Keep in mind, that the negentropy is positive for all distributions and 0 only for a Gaussian while the kurtosis is 0 for Gaussian distributions, negative for sub-Gaussians and positive for super-Gaussians. Therefore, the square of the kurtosis is the correct approximation (under the constraint of zero-mean and unit variance):

\begin{equation} kurt^2(\textbf{w}^T \textbf{x}) = (E\{\textbf{w}^T \textbf{x}\}^4 - 3)^2 \end{equation}

Indeed, Hyvärinen could show in one of his papers that the found objective function reaches a local maximum, exactly when the local combination equals one of the ICs: $\textbf{w}^T \textbf{x} = \pm s_i$

Knowing these requirements, Hyvärinen took a look onto arbitrary functions and could prove that the extrema of practically any non-quadratic well-behaving even function G coincide with independent components and can be used as non-linearity with the contrast function (here $v$ is a standardized Gaussian). \begin{equation} J_G(w) = [E_x\{G(w^T x)\} - E_v\{G(v)\}]^2 \end{equation}

Having this whole set of possible contrast functions, it is another thing, to choose the most optimal one, but simply said it has to be robust to outliers and have a low asymptotic variance.
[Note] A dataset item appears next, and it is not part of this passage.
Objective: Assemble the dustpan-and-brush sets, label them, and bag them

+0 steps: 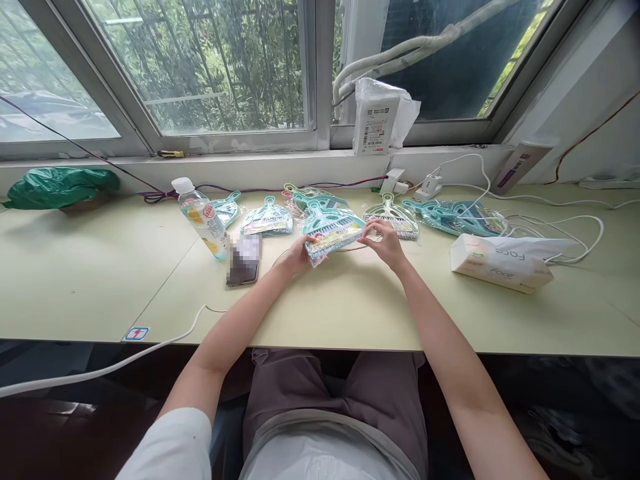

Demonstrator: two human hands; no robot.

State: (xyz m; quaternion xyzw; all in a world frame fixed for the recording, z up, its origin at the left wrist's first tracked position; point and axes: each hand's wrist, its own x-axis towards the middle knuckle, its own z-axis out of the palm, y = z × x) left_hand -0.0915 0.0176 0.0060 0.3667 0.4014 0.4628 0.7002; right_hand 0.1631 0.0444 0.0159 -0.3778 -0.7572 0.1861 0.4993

Practice has proven that $G(u) = log cosh(a_1 u), a_1 > 1$ is good for most use-cases. $G(u) = - \exp(-a_2 u^2 / 2)$ works fine for super-Gaussians and $G(u) = u^4$ may be used for sub-Gaussian ICs when very few outliers are present (because $u^4$ is very sensitive to large u) .

And back to the definitions: Hyvärinen refers to the non-linear function G as contrast function and sometimes he calls the whole objective function as the same.

For me, it is reasonable to call:

  • G non-linear / mapping function and

  • J the objective function which can also be called contrast function because it measures the contrast to Gaussian distributions.